It was on the grassy divide that marked the boundary between the C 8 range and that of Lantry’s ranch, that Reb saw the girl riding forward. She had seen him first, and advanced with some driving urgency in her demeanor.

“Reb!” she burst out, when she came close. It was an exclamation of relief. “I have been watching for you.”

“For me?” He scanned her features closely, too tired to exercise his smile; noted the faint lines of care at her brow, the steady, troubled regard of her gray eyes. She hesitated over her next speech.

“Reb, a good deal has happened in the Basin while you’ve been gone,” she began in a regretful tone. “I scarcely know how to tell you—”

“What is it, Ronda?” They were riding toward the wooded course of Rebel Creek. The late sun cast their long shadows far ahead. “Nothin’s gone wrong with yore dad, I hope?”

“No, it’s a rancher over west.... Have you heard that over fifty head of Star A steers were rustled last week?”

Reb hadn’t heard. He elicited the details, a sober gravity on him. Easy enough for him to determine where the blame rested! There flashed through his mind the memory of a speech made by Gloomy Jepson, days ago: “Wal, Doc, we got ’em away—” Stolen steers were what he had been talking about, not fighting bulls.

“And that’s not all,” Ronda went on. She faced him squarely. “You have got to go away, Reb. It’s why I’ve been riding over this way every day—to warn you.” They had reached the line of willows. She drew up in that cover, turning her pony as she spoke.

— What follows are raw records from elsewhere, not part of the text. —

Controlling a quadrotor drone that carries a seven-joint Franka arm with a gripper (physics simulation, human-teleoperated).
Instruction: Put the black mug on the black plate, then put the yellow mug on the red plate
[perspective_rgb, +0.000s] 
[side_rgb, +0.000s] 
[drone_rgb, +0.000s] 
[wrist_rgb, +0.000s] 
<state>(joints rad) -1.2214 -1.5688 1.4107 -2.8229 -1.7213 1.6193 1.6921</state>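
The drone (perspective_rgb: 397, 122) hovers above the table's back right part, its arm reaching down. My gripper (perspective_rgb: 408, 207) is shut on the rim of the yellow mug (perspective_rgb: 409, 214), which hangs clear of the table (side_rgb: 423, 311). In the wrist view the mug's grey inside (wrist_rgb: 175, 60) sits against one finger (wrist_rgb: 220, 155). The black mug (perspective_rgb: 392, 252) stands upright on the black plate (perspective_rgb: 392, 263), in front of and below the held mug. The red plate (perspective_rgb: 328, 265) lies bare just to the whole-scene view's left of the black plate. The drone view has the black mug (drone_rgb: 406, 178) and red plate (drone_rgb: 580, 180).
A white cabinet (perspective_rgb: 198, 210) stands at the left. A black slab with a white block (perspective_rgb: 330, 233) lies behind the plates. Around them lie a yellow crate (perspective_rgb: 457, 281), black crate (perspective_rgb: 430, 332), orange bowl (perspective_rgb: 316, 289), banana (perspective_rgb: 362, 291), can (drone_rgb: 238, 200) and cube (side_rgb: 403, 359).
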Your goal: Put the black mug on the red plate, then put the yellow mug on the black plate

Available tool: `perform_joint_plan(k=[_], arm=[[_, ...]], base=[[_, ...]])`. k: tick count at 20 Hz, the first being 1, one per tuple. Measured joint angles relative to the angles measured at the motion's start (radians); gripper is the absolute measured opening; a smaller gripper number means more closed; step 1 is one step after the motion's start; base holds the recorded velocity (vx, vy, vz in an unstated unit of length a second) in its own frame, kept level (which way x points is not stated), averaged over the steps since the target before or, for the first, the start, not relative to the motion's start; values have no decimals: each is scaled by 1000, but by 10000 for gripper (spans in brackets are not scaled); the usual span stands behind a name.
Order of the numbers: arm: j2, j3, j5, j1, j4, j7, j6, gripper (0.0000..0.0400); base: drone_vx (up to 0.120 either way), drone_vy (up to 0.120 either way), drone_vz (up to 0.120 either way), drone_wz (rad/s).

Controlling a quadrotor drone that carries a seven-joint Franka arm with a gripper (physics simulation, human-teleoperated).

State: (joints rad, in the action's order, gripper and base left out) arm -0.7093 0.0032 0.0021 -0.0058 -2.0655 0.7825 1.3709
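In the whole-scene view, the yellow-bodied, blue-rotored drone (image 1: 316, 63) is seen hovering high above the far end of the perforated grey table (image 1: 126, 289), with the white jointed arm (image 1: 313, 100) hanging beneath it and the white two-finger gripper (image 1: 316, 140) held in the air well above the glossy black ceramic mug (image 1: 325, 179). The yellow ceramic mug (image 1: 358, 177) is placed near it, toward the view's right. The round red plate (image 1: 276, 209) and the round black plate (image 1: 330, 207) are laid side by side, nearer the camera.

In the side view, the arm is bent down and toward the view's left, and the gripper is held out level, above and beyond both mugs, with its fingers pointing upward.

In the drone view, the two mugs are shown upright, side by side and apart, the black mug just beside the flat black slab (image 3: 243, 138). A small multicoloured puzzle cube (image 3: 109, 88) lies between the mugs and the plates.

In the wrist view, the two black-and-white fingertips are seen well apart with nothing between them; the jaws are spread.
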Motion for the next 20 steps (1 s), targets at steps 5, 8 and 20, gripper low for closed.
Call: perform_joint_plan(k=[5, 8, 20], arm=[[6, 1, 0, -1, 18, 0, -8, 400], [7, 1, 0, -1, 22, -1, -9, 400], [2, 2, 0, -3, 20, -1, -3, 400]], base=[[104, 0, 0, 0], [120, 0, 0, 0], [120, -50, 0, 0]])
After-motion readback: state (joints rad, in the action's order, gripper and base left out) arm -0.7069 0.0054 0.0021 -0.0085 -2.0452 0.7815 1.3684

He stared at her, arrested at hearing from her lips that he must leave. “What do yuh mean?” he got out quickly. “What is it?”

“Reb—” her voice broke in spite of her—“the Ghost Creek ranch has been taken over by Sheriff Ward. He is waiting there, with his deputy, to arrest you and Mr. Lantry!”

The blow had fallen, in some incredible manner. Reb looked away, his face slowly whitening, the freckles standing out. But arrest was not what he feared in this moment. He scarcely thought about it, gripped by the realization that Ronda should be the one to warn him; that she should know—

“The Star A steers were traced almost directly past the ranch and into the hills,” she hastened on. “Three men have been caught—Mr. Jepson among them. They would tell nothing, but Sheriff Ward says he is certain of you and Doc Lantry.... Reb,” she burst out, “isn’t there some way you can prove your innocence of this rustling? I am sure you know nothing about it!” She was taking it as hard as he did, pleading with her eloquent eyes.

It was a sad moment for Reb. He hated to trust himself to say anything. But silence would not do. “No,” he managed slowly, “I don’t know the first thing about this rustlin’ business, Ronda.” It was easy to comfort her that much, for it was strictly true. But how much would she learn later—how much would come out about other things, if he were to be apprehended?

Ronda studied him worriedly. “Reb, I don’t know what to say,” she returned; “what to tell you to do. I believe you, of course; but it doesn’t quiet my fears. I meant to beg you to leave at once, but it would be terrible if you were captured before you got away. Nothing would convince a jury that you were innocent then.” Her face brightened momentarily. “But you’ve many friends who will stand by you. If you will give yourself up, Billy will defend your case—”

Reb shook his head. What she suggested brought back the old stab once more, a hundredfold sharper. “I’m afraid I can’t see my way to go that far,” he said, trying to keep his eyes away from her soft, appealing face. “I’ll never be tried for rustlin’ if I can help it.”

“Throw up yore hands,” commanded a masculine voice behind him, with startling distinctness. “This is one time, mister, you ain’t goin’ to be able to help it.”

Ronda gasped, the blood draining away from her cheeks. Reb’s hands started to move in a flash; he caught them in time. They paused, and went up slowly until they were level with his shoulders. He kneed his pony around. Bob Calverly, Ward’s deputy, pushed through the willows with a gun trained on him. His grin was good-natured.

“Oh, Reb!” Ronda cried. “What have I done to you?”

“You didn’t do nothin’ that could’ve been avoided, Ronda,” he assured her quickly. “Just forget about it.”

“That’s right,” Calverly seconded. “I didn’t depend on yuh, ma’am. If it wasn’t this way, it would’ve been some other way.” He seemed very assured in his tanned young strength, but Reb was grateful to him at least for the relief his words brought to the girl.

The deputy relieved him of his gun. “Wal,” said Calverly comfortably, as he resumed his horse, “now we’re all here, what’ve yuh got to say to the law about this rustlin’, Reb?”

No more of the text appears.